=== Problem description ===
Repeat the first line of the listing and each line after it, exactly, through the line containing "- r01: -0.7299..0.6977".

=== Input data ===
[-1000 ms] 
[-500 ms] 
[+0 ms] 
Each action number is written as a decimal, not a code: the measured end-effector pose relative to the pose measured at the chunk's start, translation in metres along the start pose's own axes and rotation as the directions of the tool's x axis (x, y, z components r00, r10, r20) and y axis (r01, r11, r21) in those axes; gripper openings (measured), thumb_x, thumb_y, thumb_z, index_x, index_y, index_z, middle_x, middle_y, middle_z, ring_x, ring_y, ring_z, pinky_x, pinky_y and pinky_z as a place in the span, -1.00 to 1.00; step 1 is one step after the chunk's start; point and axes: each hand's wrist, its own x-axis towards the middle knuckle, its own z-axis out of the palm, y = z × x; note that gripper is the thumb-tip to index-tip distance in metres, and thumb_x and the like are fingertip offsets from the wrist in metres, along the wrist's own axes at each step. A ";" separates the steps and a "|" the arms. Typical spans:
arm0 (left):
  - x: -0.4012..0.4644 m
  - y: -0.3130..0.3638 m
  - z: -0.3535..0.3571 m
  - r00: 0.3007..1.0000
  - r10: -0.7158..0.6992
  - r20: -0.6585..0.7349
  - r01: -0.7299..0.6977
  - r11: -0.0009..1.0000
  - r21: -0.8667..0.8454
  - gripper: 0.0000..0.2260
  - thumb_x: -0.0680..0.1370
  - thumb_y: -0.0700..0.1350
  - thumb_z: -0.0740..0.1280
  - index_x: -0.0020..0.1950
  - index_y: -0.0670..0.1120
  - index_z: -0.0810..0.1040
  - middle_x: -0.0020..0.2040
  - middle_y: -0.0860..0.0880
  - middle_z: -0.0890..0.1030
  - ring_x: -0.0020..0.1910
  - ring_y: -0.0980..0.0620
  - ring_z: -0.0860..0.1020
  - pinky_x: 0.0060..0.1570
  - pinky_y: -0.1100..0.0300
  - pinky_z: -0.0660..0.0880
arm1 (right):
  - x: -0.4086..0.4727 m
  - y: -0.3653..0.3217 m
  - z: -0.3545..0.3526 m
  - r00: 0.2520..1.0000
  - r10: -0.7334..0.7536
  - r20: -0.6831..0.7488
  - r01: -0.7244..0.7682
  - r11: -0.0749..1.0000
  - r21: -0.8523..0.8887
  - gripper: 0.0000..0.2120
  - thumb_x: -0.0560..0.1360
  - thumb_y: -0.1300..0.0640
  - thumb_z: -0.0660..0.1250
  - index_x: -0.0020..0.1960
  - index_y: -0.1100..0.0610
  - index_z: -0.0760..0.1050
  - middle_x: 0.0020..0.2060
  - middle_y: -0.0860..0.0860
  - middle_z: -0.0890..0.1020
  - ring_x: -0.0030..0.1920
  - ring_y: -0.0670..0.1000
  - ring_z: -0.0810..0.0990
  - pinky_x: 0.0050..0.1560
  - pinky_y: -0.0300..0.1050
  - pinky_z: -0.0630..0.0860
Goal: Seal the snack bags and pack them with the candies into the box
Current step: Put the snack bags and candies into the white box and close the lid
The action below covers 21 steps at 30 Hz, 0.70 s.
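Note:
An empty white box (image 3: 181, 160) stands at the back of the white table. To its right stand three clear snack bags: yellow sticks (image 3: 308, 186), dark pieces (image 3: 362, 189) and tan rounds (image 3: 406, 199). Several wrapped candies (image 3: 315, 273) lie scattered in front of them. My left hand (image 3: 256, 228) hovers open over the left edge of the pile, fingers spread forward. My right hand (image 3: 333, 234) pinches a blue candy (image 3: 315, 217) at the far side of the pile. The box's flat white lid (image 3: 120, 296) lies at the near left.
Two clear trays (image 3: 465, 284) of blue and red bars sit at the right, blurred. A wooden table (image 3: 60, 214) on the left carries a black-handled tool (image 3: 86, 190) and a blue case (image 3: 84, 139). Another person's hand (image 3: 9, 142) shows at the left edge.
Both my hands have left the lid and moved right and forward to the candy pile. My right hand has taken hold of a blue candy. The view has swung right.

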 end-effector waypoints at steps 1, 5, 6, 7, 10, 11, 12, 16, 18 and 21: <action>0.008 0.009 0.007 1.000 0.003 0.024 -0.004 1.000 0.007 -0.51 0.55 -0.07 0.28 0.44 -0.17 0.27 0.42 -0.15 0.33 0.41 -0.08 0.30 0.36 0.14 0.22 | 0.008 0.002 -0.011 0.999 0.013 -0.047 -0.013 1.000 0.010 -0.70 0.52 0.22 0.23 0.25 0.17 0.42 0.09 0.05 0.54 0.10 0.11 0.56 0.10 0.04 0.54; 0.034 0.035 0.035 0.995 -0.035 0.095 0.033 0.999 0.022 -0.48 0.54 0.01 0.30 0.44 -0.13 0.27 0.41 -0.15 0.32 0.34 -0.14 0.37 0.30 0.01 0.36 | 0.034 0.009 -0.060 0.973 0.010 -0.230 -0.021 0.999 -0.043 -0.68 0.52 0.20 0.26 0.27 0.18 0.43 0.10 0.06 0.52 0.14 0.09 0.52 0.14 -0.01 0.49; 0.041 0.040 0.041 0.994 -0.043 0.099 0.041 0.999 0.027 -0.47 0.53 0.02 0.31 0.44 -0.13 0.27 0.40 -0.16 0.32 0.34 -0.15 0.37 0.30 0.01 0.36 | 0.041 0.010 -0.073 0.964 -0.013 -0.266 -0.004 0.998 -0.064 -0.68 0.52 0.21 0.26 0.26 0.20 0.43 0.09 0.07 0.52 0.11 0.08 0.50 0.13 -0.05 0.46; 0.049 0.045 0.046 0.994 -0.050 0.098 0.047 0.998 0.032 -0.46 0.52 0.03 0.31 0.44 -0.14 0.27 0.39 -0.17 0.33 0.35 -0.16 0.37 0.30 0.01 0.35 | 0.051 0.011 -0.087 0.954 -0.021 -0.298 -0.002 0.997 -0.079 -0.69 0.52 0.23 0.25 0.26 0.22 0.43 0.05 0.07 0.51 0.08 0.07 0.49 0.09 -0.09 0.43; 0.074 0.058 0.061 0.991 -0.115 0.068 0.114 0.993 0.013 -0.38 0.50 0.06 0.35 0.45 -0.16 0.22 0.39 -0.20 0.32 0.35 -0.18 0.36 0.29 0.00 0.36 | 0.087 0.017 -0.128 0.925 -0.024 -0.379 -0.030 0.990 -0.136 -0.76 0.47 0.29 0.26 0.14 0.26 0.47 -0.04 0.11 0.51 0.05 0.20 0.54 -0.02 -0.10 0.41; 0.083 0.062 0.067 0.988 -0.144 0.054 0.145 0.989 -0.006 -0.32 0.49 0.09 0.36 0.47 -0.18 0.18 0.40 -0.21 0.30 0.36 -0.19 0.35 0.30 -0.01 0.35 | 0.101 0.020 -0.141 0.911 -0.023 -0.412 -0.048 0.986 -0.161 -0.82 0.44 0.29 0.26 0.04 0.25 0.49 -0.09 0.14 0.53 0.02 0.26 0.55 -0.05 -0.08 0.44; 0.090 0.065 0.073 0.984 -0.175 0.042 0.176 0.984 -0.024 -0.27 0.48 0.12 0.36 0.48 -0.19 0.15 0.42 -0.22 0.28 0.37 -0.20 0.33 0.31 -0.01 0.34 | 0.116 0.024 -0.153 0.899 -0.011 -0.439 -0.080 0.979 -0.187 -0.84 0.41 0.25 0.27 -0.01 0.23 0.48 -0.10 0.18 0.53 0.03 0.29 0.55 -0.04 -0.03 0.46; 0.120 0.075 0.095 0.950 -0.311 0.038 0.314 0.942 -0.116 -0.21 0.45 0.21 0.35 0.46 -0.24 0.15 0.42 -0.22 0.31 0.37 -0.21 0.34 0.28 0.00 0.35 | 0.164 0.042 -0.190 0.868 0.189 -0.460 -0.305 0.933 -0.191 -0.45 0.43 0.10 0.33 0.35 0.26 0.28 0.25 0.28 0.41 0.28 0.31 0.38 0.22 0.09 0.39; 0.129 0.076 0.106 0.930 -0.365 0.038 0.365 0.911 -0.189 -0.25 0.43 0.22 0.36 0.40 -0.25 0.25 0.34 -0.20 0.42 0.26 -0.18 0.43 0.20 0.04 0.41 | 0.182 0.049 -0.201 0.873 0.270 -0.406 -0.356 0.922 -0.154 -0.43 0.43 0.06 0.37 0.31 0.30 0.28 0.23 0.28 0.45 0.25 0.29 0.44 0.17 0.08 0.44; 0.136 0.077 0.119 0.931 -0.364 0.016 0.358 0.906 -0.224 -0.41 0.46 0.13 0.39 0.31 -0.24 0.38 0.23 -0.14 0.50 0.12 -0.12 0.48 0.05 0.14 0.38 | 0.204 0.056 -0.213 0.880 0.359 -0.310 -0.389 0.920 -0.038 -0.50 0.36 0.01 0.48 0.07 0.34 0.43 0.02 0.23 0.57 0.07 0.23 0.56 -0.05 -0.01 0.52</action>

=== Answer to the exercise ===
[-1000 ms] 
[-500 ms] 
[+0 ms] 
Each action number is written as a decimal, not a code: the measured end-effector pose relative to the pose measured at the chunk's start, translation in metres along the start pose's own axes and rotation as the directions of the tool's x axis (x, y, z components r00, r10, r20) and y axis (r01, r11, r21) in those axes; gripper openings (measured), thumb_x, thumb_y, thumb_z, index_x, index_y, index_z, middle_x, middle_y, middle_z, ring_x, ring_y, ring_z, pinky_x, pinky_y and pinky_z as a place in the span, -1.00 to 1.00; step 1 is one step after the chunk's start; point and axes: each hand's wrist, its own x-axis towards the middle knuckle, its own z-axis out of the palm, y = z × x; note that gripper is the thumb-tip to index-tip distance in metres, and thumb_x and the like are fingertip offsets from the wrist in metres, along the wrist's own axes at each step. A ";" separates the steps and a "|" the arms. Typical spans:
arm0 (left):
  - x: -0.4012..0.4644 m
  - y: -0.3130..0.3638 m
  - z: -0.3535..0.3571 m
  - r00: 0.3007..1.0000
  - r10: -0.7158..0.6992
  - r20: -0.6585..0.7349
  - r01: -0.7299..0.6977

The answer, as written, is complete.